ABOUT THIS EXERCISE: Please output exactly the lines of the material from the first through the line containing "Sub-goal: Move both", and nothing more.

TASK INPUT:
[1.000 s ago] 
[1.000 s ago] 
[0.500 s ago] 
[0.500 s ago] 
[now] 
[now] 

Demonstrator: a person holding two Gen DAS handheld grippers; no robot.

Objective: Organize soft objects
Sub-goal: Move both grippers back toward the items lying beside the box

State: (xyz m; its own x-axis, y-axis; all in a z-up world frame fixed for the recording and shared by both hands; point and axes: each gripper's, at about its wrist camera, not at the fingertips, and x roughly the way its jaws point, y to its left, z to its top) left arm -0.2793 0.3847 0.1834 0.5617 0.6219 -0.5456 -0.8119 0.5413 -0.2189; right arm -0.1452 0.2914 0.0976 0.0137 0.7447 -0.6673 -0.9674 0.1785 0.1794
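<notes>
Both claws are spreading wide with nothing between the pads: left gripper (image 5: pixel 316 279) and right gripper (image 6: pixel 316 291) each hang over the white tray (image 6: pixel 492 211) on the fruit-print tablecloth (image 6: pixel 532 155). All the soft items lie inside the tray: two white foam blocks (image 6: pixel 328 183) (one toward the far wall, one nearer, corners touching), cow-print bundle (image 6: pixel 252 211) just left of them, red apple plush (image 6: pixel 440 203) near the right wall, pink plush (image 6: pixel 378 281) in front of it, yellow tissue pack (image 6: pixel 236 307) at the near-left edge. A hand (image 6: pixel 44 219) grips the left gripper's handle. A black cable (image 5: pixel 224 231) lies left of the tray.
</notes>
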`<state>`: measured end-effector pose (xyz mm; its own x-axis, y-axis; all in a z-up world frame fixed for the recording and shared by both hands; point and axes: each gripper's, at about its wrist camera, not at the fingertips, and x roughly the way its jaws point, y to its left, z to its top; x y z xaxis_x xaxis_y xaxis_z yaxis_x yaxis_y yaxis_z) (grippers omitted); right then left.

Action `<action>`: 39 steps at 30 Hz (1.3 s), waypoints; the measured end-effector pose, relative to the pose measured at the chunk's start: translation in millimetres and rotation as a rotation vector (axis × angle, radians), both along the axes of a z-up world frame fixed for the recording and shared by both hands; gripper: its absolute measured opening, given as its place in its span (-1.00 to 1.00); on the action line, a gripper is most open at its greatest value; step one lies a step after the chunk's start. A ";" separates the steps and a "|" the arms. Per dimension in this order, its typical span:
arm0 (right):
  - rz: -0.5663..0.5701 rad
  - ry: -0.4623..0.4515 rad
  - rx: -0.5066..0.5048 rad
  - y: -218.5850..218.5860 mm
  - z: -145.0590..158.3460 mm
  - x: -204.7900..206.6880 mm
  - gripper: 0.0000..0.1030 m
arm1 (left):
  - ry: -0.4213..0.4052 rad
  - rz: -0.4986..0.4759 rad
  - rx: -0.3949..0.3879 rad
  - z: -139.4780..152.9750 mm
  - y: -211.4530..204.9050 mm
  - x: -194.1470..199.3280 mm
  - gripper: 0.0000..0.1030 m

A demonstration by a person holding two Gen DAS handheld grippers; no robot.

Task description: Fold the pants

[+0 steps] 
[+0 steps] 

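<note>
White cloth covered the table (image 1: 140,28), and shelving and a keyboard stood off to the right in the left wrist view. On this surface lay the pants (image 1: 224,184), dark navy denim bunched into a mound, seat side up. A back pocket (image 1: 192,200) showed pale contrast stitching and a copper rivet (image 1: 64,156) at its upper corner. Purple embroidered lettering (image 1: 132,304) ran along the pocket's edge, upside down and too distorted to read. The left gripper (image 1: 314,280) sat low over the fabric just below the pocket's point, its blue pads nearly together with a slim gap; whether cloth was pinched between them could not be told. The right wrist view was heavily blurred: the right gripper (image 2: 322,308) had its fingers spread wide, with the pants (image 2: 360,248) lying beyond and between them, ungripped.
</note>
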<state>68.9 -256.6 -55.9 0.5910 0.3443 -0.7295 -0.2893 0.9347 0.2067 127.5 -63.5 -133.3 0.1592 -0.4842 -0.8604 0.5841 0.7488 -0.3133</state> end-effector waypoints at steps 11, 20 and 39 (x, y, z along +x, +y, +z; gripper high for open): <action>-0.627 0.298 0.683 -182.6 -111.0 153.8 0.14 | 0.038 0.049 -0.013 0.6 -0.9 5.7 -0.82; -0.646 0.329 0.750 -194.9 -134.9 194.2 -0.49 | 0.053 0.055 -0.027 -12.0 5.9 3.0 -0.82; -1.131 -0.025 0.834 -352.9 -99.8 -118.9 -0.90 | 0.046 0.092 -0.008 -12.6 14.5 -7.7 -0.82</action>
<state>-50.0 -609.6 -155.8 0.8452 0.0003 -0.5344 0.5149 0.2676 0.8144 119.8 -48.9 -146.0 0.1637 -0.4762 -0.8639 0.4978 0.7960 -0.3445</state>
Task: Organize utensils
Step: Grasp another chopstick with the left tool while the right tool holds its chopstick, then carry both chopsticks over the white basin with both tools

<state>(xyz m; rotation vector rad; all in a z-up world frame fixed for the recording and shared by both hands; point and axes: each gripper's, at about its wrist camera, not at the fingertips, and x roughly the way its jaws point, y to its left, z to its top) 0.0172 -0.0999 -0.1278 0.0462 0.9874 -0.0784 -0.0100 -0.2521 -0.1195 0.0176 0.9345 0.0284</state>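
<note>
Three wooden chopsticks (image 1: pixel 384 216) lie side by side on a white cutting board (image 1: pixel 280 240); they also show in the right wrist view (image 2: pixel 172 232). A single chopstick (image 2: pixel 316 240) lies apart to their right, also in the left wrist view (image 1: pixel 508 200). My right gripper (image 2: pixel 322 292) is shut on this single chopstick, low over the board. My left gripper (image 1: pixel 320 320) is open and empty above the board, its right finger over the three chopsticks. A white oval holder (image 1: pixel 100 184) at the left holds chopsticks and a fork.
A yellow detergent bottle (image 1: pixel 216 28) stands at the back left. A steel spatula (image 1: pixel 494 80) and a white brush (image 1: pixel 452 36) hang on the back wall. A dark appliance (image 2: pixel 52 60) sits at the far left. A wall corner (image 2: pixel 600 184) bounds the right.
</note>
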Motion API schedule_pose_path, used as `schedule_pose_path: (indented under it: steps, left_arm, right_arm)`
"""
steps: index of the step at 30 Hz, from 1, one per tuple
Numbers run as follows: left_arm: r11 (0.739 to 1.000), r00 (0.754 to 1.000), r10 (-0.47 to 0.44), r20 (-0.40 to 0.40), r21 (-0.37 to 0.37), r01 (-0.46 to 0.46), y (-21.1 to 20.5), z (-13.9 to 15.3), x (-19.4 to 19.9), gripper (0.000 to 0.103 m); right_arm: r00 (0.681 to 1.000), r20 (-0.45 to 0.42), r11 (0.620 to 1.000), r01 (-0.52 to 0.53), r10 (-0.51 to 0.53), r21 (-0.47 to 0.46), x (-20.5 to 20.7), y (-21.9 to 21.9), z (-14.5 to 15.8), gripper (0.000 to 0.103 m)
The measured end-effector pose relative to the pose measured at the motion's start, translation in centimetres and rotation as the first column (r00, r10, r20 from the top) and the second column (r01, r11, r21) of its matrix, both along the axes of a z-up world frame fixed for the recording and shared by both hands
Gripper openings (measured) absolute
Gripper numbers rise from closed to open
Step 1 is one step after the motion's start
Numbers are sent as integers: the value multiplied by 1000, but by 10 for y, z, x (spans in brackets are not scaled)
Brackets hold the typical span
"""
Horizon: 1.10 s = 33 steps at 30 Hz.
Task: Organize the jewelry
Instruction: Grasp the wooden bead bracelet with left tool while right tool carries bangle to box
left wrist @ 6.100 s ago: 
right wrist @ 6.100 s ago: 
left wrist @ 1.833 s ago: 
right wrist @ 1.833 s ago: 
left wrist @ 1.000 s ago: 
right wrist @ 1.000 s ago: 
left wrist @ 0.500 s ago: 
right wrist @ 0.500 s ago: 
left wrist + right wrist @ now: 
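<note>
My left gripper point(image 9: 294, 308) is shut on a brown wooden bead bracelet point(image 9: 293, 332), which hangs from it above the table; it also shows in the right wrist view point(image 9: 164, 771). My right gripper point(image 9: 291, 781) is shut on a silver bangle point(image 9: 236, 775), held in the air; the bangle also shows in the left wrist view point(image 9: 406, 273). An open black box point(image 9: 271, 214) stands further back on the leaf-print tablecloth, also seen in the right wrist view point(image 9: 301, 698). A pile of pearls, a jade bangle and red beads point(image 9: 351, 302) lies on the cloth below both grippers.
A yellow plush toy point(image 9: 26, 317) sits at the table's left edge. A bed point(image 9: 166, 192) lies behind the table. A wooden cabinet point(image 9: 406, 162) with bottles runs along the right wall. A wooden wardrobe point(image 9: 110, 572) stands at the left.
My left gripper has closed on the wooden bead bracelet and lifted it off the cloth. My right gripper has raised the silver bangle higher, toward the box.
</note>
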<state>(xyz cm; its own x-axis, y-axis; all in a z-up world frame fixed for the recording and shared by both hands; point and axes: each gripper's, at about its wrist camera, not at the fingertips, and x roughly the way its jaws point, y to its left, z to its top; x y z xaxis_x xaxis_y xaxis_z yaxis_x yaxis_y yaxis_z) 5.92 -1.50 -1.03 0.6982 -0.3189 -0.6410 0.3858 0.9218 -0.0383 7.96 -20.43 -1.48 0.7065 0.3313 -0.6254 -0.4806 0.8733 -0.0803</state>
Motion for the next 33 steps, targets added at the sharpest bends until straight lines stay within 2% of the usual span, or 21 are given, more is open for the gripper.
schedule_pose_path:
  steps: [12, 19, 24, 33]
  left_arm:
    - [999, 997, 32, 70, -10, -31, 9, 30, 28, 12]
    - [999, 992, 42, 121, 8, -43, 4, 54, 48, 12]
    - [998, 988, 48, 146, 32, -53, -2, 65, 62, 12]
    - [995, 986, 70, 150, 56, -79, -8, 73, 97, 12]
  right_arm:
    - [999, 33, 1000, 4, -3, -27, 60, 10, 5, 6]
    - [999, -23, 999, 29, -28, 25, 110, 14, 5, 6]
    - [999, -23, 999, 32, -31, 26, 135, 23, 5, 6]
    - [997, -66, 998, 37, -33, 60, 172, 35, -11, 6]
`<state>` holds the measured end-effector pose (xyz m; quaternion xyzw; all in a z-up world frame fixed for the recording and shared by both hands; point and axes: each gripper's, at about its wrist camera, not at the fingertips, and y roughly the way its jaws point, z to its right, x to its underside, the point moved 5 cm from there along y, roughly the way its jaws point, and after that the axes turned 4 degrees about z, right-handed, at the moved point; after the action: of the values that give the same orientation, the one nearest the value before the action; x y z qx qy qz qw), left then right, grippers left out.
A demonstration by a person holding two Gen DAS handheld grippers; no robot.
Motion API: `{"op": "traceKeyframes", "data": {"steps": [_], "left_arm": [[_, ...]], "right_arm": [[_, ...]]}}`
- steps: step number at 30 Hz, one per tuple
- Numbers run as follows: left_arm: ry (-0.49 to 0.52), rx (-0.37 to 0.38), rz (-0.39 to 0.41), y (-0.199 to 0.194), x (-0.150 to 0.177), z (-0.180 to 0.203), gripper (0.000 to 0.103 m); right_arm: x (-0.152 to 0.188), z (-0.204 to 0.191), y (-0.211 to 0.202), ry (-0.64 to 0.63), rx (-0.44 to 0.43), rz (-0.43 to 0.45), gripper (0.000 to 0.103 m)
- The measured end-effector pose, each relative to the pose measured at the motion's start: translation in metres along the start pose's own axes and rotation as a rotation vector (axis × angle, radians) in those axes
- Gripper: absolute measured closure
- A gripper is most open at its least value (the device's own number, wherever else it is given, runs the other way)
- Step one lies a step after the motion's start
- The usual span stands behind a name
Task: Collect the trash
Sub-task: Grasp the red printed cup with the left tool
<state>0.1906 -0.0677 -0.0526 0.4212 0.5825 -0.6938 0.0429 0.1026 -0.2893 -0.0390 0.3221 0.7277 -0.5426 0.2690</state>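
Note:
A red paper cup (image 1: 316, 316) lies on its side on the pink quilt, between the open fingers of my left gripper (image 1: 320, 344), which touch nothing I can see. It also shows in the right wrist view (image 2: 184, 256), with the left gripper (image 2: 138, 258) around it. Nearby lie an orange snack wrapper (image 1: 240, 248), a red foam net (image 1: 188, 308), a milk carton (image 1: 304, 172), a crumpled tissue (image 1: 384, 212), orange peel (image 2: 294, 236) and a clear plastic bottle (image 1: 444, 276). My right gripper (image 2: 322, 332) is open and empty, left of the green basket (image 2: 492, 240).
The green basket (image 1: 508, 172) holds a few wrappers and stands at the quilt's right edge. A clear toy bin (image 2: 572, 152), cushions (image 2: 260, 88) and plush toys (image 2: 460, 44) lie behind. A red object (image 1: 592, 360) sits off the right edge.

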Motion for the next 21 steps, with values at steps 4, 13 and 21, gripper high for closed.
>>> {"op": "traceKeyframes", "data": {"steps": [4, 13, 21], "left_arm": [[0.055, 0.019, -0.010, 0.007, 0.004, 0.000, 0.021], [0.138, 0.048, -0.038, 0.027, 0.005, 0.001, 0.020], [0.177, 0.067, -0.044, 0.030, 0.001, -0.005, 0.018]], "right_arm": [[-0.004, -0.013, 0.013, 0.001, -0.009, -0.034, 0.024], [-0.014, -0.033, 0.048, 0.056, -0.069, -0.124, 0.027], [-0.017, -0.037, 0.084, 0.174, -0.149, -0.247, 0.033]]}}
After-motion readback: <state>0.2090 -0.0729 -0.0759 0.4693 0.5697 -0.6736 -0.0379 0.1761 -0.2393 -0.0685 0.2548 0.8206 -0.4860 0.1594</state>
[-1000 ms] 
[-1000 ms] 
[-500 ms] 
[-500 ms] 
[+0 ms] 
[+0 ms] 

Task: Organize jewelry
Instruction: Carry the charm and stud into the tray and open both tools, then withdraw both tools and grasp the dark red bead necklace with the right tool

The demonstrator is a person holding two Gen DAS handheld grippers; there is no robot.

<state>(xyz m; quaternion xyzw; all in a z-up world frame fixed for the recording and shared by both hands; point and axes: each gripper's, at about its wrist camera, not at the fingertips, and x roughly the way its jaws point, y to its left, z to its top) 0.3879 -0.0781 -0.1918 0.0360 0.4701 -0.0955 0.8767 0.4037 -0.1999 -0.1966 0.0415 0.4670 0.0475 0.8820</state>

SOLUTION TO THE PROBLEM:
[1.000 s ago] 
[1.000 s ago] 
[0.500 s ago] 
[0.500 s ago] 
[now] 
[now] 

Demonstrator: a person holding two Gen DAS handheld grippers; no robot.

Objective: Organize soft objects
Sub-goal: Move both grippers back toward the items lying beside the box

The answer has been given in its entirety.